Я открываю глаза, беру со столика стакан и допиваю его. Но холодное виски не освежает и не успокаивает, напротив — теперь яркие видения встают как живые, быть может, более прекрасные, чем сама жизнь.
Высоко в синеве неба на почти белой от полуденного накала скале стоит смуглая тонкая девушка в белом, и ветер треплет ее синие кудри. Она в последнем привете поднимает руку. «Бэллафиа!» — доносится ее голос, и вот уже ничего нет… Поднятая рука повисла в воздухе, между нами встало время и навсегда нас разъединило. На горячем песке осталось два следа — маленькой ножки и кованого сапога. Дунет ветер и занесет их девственно чистым песком пустыни. А потом когда-нибудь Тэллюа еще раз вспомнит обо мне: «Вот Большой Господин!» — скажет она, наклонится, поднимет горсть дорожного праха и развеет его по ветру…

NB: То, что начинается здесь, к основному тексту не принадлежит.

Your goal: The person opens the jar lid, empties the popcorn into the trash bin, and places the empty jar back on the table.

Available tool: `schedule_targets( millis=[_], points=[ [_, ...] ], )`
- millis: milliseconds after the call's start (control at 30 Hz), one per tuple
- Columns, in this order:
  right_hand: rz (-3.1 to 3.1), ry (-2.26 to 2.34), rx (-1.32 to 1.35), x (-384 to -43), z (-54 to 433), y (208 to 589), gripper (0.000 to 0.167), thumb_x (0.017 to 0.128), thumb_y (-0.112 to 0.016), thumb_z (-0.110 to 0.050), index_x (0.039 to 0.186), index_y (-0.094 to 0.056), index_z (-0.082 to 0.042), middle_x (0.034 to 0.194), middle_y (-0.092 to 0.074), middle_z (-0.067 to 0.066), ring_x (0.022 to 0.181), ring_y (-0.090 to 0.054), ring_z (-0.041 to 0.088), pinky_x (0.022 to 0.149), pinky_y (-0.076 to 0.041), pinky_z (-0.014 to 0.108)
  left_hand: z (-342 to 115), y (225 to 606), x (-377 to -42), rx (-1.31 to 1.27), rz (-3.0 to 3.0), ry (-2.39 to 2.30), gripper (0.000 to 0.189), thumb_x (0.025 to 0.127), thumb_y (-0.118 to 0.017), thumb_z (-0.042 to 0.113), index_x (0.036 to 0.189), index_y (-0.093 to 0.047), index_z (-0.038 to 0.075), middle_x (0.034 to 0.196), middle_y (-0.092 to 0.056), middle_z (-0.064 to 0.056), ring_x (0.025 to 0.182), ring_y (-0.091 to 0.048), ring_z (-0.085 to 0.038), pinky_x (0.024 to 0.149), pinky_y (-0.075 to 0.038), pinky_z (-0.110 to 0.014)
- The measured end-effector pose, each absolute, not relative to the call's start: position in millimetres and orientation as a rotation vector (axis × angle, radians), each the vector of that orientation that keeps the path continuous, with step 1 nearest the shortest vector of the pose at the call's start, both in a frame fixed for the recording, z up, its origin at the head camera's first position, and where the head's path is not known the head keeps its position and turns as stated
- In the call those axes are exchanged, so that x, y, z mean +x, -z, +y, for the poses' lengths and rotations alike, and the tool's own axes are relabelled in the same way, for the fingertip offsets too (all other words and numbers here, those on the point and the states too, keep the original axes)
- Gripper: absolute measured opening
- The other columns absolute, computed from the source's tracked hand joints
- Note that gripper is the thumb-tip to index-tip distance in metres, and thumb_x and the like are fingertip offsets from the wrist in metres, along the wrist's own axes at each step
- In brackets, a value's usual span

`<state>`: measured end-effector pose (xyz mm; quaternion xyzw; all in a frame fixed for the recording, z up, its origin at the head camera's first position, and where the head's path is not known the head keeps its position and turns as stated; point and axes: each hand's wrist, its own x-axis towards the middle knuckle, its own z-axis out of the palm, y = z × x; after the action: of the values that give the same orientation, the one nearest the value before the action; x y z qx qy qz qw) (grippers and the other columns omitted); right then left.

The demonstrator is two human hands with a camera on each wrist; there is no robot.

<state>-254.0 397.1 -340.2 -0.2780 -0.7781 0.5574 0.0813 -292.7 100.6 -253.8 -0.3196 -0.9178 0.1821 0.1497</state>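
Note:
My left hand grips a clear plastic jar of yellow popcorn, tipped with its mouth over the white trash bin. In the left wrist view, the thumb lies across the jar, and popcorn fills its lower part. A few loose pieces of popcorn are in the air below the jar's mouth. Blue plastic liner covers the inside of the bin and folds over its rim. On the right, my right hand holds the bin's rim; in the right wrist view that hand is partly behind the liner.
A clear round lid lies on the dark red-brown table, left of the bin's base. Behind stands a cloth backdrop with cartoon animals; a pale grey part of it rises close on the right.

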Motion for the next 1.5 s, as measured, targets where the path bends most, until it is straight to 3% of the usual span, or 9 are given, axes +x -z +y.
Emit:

И все же это было. Было! И однажды настанет мой смертный час, минуты меркнущего сознания. Тогда, погружаясь в спасительную и желанную бездну забвения, я еще раз услышу ее гортанный голос, который из беспредельной дали донесет мне прощальный привет жизни, после которого у меня уже ничего не будет, — последнее бэллафиа…
И снова песок и камни, скалы и горы… Плоские рэги и усыпанные щебнем хаммады, песчаные эрги, причудливые гермиа и рэджеги… удивительный в своем разнообразии и угнетающий однообразный каменный хаос. Раскаленный дневным зноем и по ночам охлаждаемый почти до замораживания… Резкий треск лопающейся скалы и гулкий грохот обвала… Разных цветов пыль — белая, желтая, красная… Зной…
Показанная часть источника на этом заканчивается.